Quantum repeaters—fundamental building blocks for long-distance quantum communication—are based on the interaction between photons and quantum memories. The photons must fulfil stringent requirements on central frequency, spectral bandwidth and purity in order for this interaction to be efficient. We present a design scheme for monolithically integrated resonant photon-pair sources based on parametric down-conversion in nonlinear waveguides, which facilitate the generation of such photons. We investigate the impact of different design parameters on the performance of our source. The generated photon spectral bandwidths can be varied between several tens of MHz up to around 1 GHz, facilitating an efficient coupling to different memories. The central frequency of the generated photons can be coarsely tuned by adjusting the pump frequency, poling period and sample temperature, and we identify stability requirements on the pump laser and sample temperature that can be readily fulfilled with off-the-shelf components. We find that our source is capable of generating high-purity photons over a wide range of photon bandwidths. Finally, the PDC emission can be frequency fine-tuned over several GHz by simultaneously adjusting the sample temperature and pump frequency. We conclude our study with demonstrating the adaptability of our source to different quantum memories.

1 Introduction

Quantum communication is a means to exploit quantum mechanical principles to realise provably secure communication between distant parties. However, in any practical realisation, transmission losses in optical fibres limit the secure distance of quantum communication applications. This limitation can be overcome by utilising so-called quantum repeaters [1], which facilitate long-distance entanglement distribution and thus enable long-distance secure quantum communication (for a review see [2]). Quantum repeaters are based on the interaction between photons and quantum memories. Thus, they require the generation of narrowband photons that are compatible with an atomic transition in the quantum memory, ideally paired with partner photons that are suited for transmission via telecommunication fibres.
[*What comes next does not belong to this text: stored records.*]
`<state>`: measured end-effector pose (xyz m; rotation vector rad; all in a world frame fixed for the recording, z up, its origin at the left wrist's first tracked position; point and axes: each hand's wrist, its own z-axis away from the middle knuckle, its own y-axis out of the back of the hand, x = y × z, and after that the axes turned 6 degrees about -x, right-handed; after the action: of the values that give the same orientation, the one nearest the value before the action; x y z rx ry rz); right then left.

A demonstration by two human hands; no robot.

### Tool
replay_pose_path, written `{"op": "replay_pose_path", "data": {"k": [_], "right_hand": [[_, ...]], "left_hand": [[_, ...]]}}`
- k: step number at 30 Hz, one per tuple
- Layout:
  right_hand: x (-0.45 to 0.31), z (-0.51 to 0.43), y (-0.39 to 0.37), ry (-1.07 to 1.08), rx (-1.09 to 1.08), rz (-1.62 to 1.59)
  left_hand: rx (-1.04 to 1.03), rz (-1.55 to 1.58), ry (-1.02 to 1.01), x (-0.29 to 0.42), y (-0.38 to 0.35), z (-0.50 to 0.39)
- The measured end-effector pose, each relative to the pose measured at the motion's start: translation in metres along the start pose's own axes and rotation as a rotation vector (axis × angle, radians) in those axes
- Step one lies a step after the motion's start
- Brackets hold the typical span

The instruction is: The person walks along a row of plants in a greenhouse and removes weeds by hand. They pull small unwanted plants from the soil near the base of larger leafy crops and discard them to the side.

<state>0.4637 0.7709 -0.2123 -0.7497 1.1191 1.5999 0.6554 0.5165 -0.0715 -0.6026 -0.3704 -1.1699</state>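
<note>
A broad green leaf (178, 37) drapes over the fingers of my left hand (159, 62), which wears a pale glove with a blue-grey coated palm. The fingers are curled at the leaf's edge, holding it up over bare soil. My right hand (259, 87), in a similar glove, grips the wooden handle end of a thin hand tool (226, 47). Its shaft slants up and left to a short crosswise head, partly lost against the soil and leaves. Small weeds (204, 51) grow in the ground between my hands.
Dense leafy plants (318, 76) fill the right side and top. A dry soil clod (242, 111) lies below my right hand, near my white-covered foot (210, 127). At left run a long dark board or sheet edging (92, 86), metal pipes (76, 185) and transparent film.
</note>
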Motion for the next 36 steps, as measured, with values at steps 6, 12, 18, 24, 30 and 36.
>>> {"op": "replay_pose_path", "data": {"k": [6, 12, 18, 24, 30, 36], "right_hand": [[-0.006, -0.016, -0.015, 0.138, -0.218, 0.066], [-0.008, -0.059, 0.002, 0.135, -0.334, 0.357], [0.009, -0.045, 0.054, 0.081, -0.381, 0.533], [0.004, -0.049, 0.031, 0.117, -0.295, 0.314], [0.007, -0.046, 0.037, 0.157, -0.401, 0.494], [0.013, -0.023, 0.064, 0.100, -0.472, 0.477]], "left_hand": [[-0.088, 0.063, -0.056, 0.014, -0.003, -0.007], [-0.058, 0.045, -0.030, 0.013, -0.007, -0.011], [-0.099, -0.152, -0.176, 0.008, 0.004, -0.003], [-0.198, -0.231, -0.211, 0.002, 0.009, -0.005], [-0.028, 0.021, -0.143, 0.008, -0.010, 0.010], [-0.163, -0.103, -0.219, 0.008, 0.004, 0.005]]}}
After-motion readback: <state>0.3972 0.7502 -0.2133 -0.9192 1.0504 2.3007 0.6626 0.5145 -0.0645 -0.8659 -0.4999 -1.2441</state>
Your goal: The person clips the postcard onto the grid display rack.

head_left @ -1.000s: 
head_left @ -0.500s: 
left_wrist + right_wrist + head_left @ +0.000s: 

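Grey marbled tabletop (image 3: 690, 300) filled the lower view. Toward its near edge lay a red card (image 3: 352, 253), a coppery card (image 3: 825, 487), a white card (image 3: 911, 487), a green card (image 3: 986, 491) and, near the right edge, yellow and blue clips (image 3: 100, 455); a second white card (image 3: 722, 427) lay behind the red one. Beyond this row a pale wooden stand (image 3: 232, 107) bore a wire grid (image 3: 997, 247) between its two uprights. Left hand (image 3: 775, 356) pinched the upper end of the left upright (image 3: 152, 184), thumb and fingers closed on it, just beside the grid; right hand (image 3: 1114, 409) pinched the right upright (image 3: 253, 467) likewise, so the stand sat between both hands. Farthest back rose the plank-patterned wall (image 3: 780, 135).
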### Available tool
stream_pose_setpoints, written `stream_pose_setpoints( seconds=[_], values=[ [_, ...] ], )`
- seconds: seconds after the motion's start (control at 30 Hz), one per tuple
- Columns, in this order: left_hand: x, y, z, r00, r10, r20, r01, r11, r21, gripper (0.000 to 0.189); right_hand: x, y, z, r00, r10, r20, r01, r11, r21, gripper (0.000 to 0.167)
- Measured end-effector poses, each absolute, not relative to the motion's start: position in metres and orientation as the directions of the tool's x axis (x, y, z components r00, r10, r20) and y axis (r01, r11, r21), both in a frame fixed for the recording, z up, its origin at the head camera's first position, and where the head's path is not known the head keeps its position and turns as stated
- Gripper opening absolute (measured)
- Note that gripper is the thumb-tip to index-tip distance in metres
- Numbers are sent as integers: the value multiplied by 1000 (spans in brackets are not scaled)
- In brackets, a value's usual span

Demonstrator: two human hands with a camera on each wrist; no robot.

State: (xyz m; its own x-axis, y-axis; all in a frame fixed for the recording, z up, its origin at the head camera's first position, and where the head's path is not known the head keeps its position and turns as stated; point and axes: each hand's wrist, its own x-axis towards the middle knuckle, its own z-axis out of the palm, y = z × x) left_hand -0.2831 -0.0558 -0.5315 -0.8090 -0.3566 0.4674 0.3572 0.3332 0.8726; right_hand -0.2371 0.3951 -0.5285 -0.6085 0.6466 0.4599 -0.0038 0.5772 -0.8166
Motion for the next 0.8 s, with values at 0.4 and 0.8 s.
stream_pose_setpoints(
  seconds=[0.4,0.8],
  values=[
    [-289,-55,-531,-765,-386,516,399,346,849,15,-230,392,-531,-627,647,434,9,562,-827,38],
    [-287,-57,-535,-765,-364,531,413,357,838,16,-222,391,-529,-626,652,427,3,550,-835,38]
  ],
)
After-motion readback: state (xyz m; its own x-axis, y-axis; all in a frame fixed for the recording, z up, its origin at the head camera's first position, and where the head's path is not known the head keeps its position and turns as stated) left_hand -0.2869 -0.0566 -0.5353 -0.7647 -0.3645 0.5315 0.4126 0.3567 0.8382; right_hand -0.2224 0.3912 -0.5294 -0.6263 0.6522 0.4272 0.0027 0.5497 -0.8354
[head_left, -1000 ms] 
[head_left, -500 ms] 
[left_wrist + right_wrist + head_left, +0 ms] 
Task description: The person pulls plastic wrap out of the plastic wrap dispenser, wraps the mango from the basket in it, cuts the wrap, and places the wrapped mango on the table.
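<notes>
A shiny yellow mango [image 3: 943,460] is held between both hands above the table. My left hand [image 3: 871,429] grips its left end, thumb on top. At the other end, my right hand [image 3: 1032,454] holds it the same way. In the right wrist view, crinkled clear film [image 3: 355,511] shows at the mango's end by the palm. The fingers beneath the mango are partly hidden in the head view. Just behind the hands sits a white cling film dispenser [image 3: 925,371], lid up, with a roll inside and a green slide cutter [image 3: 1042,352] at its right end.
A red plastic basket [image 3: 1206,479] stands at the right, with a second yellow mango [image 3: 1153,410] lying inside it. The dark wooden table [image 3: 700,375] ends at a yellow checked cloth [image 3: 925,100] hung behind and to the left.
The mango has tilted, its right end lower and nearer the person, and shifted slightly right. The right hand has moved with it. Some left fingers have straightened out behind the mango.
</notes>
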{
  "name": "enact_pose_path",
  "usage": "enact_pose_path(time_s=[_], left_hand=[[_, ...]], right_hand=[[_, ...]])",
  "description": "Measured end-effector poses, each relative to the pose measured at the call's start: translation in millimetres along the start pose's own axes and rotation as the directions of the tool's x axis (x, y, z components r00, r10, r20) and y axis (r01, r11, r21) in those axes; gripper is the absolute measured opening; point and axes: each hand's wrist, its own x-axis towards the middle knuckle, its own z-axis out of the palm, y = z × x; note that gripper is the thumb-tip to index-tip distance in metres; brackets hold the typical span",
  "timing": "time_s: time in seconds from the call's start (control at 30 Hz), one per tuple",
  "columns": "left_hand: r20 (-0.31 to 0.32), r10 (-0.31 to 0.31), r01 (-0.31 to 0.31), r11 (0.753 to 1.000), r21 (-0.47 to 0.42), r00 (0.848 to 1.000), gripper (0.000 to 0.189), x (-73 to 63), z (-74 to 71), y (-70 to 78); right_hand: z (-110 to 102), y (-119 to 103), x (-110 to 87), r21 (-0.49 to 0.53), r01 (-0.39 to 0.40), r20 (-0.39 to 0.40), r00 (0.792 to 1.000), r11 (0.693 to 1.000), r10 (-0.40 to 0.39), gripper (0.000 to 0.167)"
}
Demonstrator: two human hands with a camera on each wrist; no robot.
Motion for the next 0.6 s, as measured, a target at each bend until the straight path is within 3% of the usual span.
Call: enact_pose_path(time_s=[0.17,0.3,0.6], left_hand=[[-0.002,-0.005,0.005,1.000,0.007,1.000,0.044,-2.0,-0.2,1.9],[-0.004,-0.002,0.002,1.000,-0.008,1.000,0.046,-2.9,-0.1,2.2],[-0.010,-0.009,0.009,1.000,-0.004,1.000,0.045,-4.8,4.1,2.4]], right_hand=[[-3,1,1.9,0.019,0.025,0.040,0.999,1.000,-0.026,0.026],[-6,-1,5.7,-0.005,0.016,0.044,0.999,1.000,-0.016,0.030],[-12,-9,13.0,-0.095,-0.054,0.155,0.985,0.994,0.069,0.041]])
The transmitted photon is used to establish entanglement between separate—potentially dissimilar—nodes of the quantum repeater, e.g. via the approach outlined in [3]. Note that, in this case, the generated photon pairs do not have to be in an entangled state themselves, since the two repeater nodes are entangled conditioned on the detection of a single photon behind a beam splitter. Depending on the physical realisation of the quantum memory, the relevant atomic transitions are in the visible to near-infrared wavelength regime, and their bandwidths typically range from few MHz to several GHz (see [4, 5] and citations therein).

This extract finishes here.